Would you repeat the data below exactly, taking out the images?
※
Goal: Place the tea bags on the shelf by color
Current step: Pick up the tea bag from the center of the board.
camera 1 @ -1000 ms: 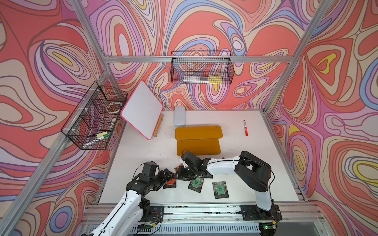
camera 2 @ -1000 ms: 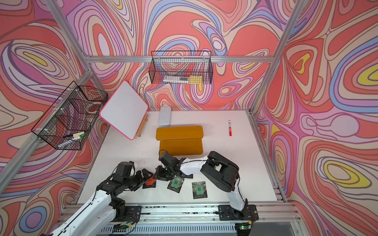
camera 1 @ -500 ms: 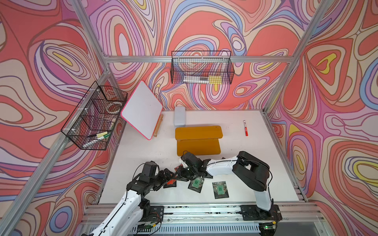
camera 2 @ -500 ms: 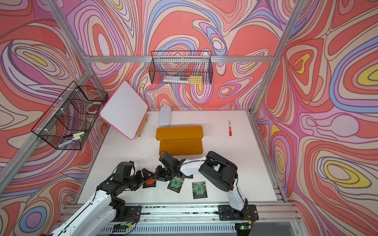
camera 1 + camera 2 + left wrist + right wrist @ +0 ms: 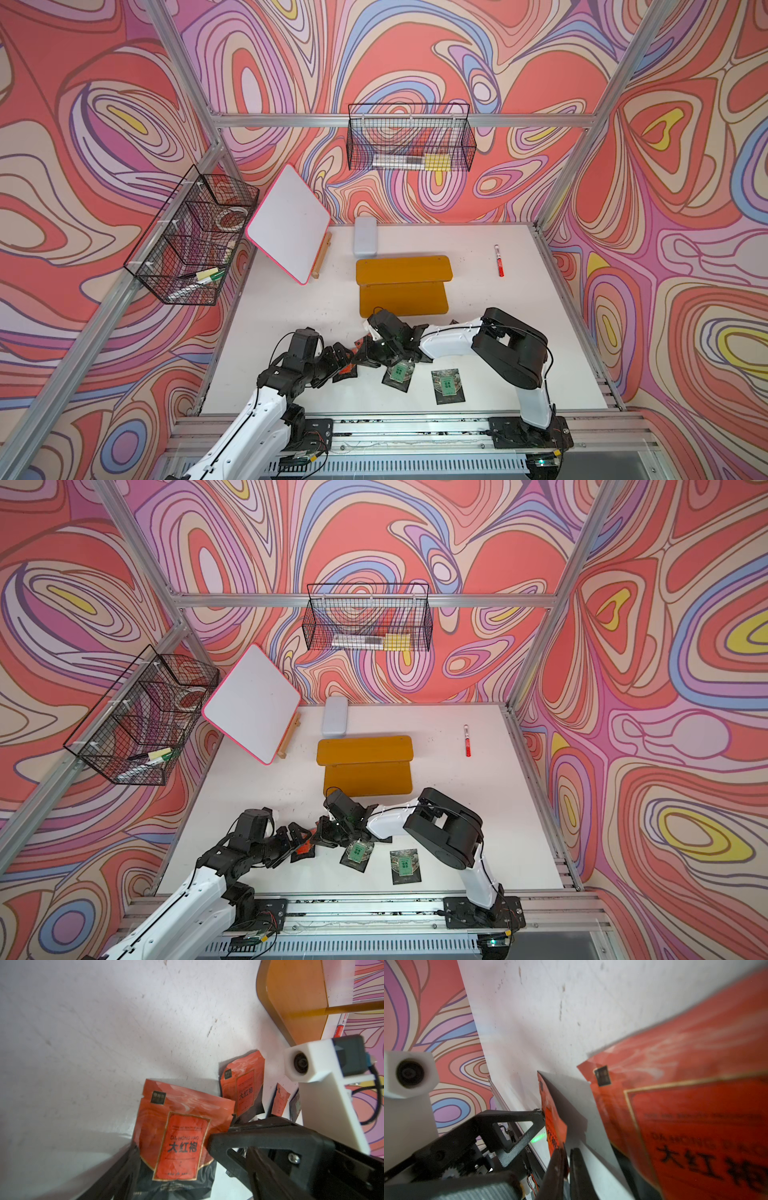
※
== Task output ==
Goal: Place the tea bags on the shelf by color
Current step: Pick up the tea bag from the center of the board.
camera 1 @ -1000 ms: 
camera 2 @ -1000 ms: 
camera 1 @ -500 ms: 
camera 2 @ -500 ms: 
camera 1 + camera 2 + left wrist + right wrist @ +0 ms: 

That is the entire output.